Tarihi de dikkat çekici. 22 Temmuz 2015. Ceylanpınar’da iki polisin öldürüldüğü tarih. İşte o tarihten sonra kentte işkence sistematik bir hale geliyor. İşte baronun raporundan ildeki bazı işkence olayları ve tarihleri:
-22 Temmuz 2015 tarihinde Ceylanpınar ilçesinde polisler Feyyaz Yumuşak ve Okan Uçar evlerinde başlarından vurulmuş halde bulunmuş ve olayla ilgisi olduğu şüphesiyle çok sayıda kişi gözaltına alınmış ve Şanlıurfa Terörle Mücadele Şubesine götürülmüştü. Gözaltına alınan şahıslara işkence yapıldığı, makatlarına cop sokulup dakikalarca Filistin askısında kaldıkları iddia edilmiş ve bu iddialar sonucunda savcılık tarafından gözaltındaki kişiler çeşitli yerlerdeki adli tıp kurumlarına sevk edilmiş ve alınan raporlar sonucunda bazı şüphelilerin makatlarına cisim sokulduğu, Filistin askısı gibi bir çok yönteme benzer işkencelerin yapıldığına ilişkin tespitler yapılmıştır.
- 15 Kasım 2015 tarihinde Şanlıurfa Terörle Mücadele Şubesinde 21 yaşındaki Ş.Ç. ve 17 yaşındaki L.T.'ye "Biz DAİŞ'iz" denilerek cinsel işkence uygulandığı iddia edilmiştir.
- 5 Ocak 2016 tarihinde S. D. ve S. O. isimli kadınlar gözaltında tutuldukları Şanlıurfa Terörle Mücadele Şubesi'nde insanlık dışı muamele ve cinsel işkenceye maruz kaldıklarını ve S.D'nin gözaltında polisler tarafından ameliyat masasına yatırılıp 'seni ameliyat edeceğiz' diye tehdit edildiği iddia edilmiştir.
- 14 Temmuz 2016 tarihinde M.D. adlı kişi Ceylanpınar Jandarma birimleri tarafından gözaltına alındıktan sonra Ceylanpınar ilçesinde işkence aletleri ile donatılmış bir mağaradan bahsetmiş ve orada tecavüz de dahil olmak üzere çeşitli işkencelere uğradığını beyan etmiştir.
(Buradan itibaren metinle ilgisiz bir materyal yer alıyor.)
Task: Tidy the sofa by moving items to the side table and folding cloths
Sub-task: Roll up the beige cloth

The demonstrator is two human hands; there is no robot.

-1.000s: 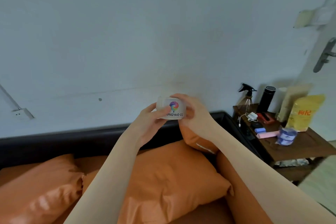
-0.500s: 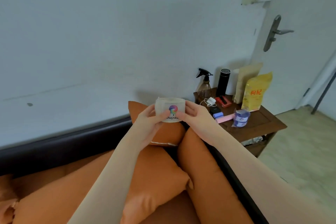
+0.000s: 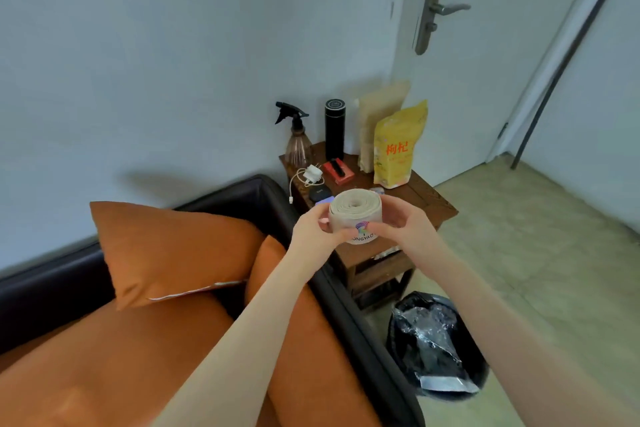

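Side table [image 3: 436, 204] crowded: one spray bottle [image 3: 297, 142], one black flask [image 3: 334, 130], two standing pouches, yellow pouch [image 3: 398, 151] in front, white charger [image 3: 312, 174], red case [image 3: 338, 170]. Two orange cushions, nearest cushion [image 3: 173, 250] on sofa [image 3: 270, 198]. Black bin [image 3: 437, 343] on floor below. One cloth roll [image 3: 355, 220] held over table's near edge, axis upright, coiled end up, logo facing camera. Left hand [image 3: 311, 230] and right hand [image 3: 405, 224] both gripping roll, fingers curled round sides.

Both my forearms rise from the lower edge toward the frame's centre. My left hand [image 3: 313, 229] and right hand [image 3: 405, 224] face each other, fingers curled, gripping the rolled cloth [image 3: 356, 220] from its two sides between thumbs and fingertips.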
- 15 Temmuz 2016 tarihli darbe girişiminden sonra gözaltına alınan ve tutuklanarak cezaevine gönderilen ve CPT’nin raporunda "Öğretmen A" olarak anılan şahıs cezaevinden alınarak tekrar Şanlıurfa Terörle Mücadele şubesine götürüldüğü ve burada işkenceye uğradığını beyan etmiştir. CPT’nin aynı raporunda "Öğretim üyesi A" olarak bildirilen şahıs da aynı yerde işkenceye maruz kaldığını beyan etmiştir.
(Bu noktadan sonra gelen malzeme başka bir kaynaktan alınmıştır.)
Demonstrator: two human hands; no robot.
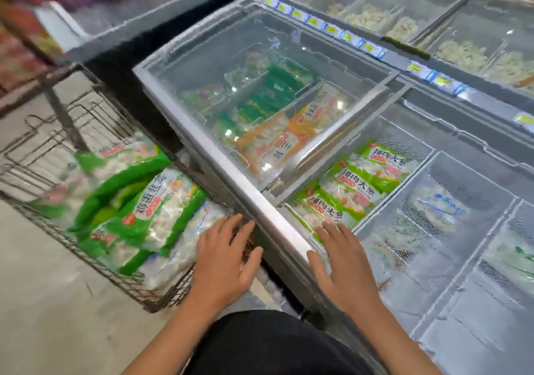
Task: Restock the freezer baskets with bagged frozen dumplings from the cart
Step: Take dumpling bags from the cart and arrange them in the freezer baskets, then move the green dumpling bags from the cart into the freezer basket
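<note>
The person stands at the corner of a chest freezer [231,169], both bare hands held out in front; the left hand [224,256] hovers with fingers spread and straight over the near corner of the wire cart [95,262], holding nothing, so its grip is open; the right hand [344,267] reaches over the freezer's metal rim, fingers likewise straight and spread, its grip open too; its fingertips lie at the near edge of the green dumpling bags in the basket [349,189], though whether they press the nearest bag cannot be told.

The cart stands on the floor just beside the freezer's left side; it carries a heap of bagged dumplings [138,210], green-edged packs lying tilted on top and clear packs with pale dumplings beneath, the clearest of these just beside the left hand.

In the open part of the freezer a mesh basket [404,146] holds three green bags overlapping in a row that runs away from the person; to its right another basket [433,210] holds clear bags with blue print, frosted and hard to read; further right lie more frosted packs, too blurred to name.

The sliding glass lid [260,65] covers the far-left part of the freezer; under it show orange bags [274,143] and dark green packs [268,94] in separate compartments.

Behind stands a second freezer [433,28] with loose pale dumplings in bins; yellow price tags [332,29] line its front rail.
</note>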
-12 Aralık 2016 tarihinde içlerinde belediye başkanı ve avukatların da olduğu çok sayıda kişi gözaltına alınmış ve gözaltı süresi boyunca belediye başkanları da dahil olmak üzere birçok kişiye terörle mücadele şube müdürlüğünün üst kattaki bir odasında işkence yapıldığına ilişkin beyanlar mahkeme tutanaklarına yansımıştır.
Bunlar sadece bir kısmı.
Ve en son Mayıs 2019’da yaşanan işkence olayları… Hepsinde yer belli, tarih belli, fotoğraflar ortada, anlatılanlar ortada. Ancak ne yazık ki Türkiye hâlâ işkenceye kör ve sağır. Oysa özellikle Urfa TEM’de 2. katta kurulu özel bir işkence odasından ve bu işkencecilerin başını çektiği anlaşılan “Başkan” diye hitap edilen bir kişiden söz ediliyor anlatılanlarda. İşkence CPT raporuna bile giriyor.
Ama nedense kamuoyu hâlâ yeterli tepkiyi göstermiyor.
İster istemez “işkenceye uğrayanlar Kürt olduğu için mi” sorusu düşüyor akıllara.
Bu insanlar ne yazık ki hâlâ işkence tehdidi altında korku içinde yaşıyor.
Baronun raporunda dediği gibi “Şanlıurfa’da bir takım kamu görevlileri ve onları koruyanlar tarafından 2015 yılından beri sistematik hale gelen işkencenin son bulması”, işkenceciler ile onları koruyanların görevden alınmaları için işkenceye sessiz kalmayın!